= What the task asks =
Only what runs from the line with "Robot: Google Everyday" to the end of the data should appear in the answer, exactly as written and without pictures.

-- Source material follows --

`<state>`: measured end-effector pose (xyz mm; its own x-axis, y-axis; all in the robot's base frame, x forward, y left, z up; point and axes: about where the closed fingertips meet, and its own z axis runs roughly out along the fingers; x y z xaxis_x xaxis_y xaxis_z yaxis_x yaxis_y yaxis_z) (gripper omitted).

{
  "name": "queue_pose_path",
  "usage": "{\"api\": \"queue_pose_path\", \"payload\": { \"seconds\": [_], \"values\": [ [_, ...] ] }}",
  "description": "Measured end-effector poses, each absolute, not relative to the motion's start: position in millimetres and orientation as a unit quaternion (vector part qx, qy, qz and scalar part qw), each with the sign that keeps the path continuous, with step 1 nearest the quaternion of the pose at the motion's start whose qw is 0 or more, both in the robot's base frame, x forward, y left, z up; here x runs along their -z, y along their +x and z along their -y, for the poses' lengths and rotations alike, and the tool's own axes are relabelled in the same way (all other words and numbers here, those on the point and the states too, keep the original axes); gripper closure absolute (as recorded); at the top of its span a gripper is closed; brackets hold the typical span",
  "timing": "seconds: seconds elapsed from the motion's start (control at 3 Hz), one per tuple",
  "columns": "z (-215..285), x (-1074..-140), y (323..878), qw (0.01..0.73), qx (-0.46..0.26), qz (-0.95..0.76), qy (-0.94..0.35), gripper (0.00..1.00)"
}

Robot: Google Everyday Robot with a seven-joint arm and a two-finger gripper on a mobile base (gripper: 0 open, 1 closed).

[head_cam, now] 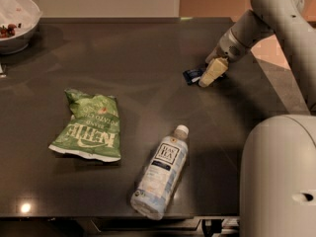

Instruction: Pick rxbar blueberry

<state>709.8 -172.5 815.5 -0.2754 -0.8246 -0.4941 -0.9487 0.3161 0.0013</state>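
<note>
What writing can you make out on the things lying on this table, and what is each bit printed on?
"KETTLE": on the green chip bag, upside down from this view; its smaller print is too blurred to read.
Label on the water bottle: print too blurred to read.
On the rxbar blueberry: nothing legible; the pincer covers its right end.

Dark-blue rxbar blueberry, seemingly flat, half hidden beside the gripper.
</note>
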Motion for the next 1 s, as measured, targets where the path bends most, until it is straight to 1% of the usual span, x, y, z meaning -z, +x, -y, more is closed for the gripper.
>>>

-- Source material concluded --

= Answer area =
Robot: Google Everyday Robot with a seven-joint arm and a two-finger gripper on a mobile base (gripper: 0 open, 1 closed).

[head_cam, now] 

Instruction: Pick rxbar blueberry

<state>709.8 -172.5 815.5 -0.2754 -0.8246 -0.4941 -0.9487 0.3161 0.0013</state>
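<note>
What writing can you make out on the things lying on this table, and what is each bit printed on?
"KETTLE": on the green chip bag, upside down from this view; its smaller print is too blurred to read.
Label on the water bottle: print too blurred to read.
On the rxbar blueberry: nothing legible; the pincer covers its right end.

Dark-blue rxbar blueberry, seemingly flat, half hidden beside the gripper.
</note>
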Motion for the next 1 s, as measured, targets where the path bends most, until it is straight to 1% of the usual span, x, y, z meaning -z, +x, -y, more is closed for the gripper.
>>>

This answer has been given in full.